What the exercise asks: Here is the listing. Report each line in it that contains the string "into".

Dataset excerpt:
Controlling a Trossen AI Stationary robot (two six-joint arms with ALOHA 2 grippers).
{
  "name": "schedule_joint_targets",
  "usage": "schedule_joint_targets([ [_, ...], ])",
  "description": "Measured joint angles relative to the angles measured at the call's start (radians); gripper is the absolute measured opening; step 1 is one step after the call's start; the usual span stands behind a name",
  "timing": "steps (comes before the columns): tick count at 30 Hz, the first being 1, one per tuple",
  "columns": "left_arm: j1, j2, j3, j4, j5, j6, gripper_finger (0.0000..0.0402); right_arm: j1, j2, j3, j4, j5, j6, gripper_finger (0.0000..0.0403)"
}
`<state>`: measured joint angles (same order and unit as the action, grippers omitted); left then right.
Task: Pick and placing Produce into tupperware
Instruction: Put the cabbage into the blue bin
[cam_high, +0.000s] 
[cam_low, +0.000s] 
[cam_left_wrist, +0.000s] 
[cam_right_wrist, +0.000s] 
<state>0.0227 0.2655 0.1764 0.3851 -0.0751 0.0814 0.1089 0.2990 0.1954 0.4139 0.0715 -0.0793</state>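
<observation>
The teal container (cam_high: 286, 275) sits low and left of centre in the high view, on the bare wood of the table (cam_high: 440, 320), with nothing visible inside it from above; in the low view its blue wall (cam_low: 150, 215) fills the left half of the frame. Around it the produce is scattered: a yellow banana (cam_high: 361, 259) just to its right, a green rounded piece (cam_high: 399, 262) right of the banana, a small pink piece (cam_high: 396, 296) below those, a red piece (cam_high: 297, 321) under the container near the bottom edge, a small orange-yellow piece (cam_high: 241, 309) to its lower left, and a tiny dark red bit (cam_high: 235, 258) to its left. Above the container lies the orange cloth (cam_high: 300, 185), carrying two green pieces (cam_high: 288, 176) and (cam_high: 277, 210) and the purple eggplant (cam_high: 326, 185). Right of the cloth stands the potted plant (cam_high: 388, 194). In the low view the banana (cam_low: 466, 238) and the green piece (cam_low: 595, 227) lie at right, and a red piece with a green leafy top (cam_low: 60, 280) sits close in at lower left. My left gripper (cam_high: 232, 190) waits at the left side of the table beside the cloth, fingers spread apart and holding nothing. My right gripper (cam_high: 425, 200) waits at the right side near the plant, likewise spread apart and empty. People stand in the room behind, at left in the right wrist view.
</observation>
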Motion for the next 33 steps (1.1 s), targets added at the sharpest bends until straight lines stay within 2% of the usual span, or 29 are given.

Answer for the task:
Task: Pick and placing Produce into tupperware
Instruction: Put the cabbage into the blue bin

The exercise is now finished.